# [Work order]
Search the material for the word "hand" and copy every line in which it occurs.

# [Data shown]
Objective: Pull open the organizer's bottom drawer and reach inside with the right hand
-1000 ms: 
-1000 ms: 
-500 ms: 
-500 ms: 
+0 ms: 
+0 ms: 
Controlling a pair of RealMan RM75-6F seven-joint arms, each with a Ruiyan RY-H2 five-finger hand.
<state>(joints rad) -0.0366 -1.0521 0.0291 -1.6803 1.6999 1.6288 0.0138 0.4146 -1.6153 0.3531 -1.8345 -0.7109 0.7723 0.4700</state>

# [Answer space]
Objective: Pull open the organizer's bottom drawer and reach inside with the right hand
Controlling a pair of RealMan RM75-6F seven-joint arms, each with a Ruiyan RY-H2 five-finger hand.

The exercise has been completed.